On June 26, a video began circulating of a man growling “I will not be muzzled like a mad dog” at a special meeting of the St. Lucie County Commission in Florida, held to discuss a proposal for a face mask mandate. Bared teeth notwithstanding, commissioners voted to approve the ordinance on July 1. Nevertheless, as disputes over mandates carry on, this complaint that face masks are muzzles, guilty of violating free speech, has become a fixture of American political debate over coronavirus response. After months of shrugging off their importance, the president has at last admitted face masks are “good.” Even so, he remains opposed to the idea of a nationwide mandate, the logic being that such a move would be an affront to freedom.
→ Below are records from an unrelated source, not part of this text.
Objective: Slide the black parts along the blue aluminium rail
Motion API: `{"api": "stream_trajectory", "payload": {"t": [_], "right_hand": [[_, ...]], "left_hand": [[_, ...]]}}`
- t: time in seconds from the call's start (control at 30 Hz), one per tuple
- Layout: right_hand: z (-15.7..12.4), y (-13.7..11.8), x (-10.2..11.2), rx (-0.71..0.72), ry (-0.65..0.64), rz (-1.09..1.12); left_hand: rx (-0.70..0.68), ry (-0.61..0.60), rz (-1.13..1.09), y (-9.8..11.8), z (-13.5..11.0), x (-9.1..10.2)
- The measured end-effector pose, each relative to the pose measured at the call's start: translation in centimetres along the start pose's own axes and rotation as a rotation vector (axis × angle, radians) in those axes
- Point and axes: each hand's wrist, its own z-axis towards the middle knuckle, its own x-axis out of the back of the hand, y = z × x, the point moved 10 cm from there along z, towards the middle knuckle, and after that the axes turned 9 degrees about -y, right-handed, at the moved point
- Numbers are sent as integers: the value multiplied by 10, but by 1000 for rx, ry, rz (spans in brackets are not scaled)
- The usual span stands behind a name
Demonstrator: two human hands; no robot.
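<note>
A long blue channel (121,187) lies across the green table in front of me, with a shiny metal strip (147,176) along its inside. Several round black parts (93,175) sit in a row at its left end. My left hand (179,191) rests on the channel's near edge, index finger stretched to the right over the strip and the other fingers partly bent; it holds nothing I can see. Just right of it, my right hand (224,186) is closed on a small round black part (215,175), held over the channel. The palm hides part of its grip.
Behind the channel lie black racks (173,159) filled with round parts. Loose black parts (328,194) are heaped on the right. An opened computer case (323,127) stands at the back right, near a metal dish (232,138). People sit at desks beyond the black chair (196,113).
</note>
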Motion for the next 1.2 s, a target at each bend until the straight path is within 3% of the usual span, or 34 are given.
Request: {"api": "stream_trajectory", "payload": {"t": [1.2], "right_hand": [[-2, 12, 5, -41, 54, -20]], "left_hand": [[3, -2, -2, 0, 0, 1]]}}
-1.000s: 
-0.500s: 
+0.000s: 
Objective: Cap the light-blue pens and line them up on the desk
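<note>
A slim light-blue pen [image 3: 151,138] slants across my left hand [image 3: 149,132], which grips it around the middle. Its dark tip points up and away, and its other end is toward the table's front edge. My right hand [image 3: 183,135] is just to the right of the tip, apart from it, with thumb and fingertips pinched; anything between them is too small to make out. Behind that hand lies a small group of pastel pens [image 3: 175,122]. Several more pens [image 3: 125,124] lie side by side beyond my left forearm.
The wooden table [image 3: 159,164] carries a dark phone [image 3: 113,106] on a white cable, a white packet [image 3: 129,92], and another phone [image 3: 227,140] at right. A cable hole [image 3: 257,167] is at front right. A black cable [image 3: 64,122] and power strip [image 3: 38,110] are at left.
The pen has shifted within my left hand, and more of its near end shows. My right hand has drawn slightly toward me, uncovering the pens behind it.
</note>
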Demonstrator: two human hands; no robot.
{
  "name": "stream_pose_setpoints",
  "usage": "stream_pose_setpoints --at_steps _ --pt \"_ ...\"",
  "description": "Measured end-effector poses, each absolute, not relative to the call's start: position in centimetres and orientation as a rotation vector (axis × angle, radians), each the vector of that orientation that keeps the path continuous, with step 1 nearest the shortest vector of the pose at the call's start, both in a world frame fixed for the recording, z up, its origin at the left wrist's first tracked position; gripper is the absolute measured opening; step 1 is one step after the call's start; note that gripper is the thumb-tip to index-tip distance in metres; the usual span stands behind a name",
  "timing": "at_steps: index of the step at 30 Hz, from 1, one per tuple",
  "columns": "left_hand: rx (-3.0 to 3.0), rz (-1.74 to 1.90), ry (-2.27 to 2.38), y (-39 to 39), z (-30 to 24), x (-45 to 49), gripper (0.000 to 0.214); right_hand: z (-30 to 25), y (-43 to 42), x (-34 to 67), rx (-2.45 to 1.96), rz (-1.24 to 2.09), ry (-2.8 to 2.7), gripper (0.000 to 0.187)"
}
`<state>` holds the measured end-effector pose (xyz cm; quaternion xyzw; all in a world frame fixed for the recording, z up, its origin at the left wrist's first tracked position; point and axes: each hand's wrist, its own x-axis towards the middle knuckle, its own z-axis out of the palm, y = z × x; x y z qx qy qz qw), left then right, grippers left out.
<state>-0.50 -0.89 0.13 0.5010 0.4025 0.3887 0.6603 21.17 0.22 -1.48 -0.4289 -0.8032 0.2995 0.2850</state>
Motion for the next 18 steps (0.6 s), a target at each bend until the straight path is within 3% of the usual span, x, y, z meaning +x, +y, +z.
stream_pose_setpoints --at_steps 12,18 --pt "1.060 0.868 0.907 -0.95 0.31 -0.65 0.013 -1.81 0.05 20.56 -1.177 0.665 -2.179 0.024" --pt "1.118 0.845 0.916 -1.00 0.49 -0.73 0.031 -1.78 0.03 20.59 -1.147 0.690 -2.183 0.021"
In Tulsa, Oklahoma, the city I call home, where the president held his kickoff 2020 campaign rally on June 20, cases of COVID-19 have spiked dramatically. Health Department Director Dr. Bruce Dart, who warned beforehand that a rally would likely exacerbate regional spread, now reports that his grim forecast is being confirmed. In response, Tulsa Mayor GT Bynum (who, despite Dart’s data-driven advice, declined to halt the rally) established a face mask ordinance on July 15. But the time and lives lost to partisan neglect of health officials’ guidance raise pressing concerns. However disingenuous the analogy between face masks and muzzles may seem to many, it has exercised demonstrable sway over people’s perceptions and behavior. Why have people made mask mandates their primary foe while facing a deadly disease? Is the mask really just another word for a muzzle? Being an expert in nineteenth-century rabies history (seriously), I feel obliged to venture some answers.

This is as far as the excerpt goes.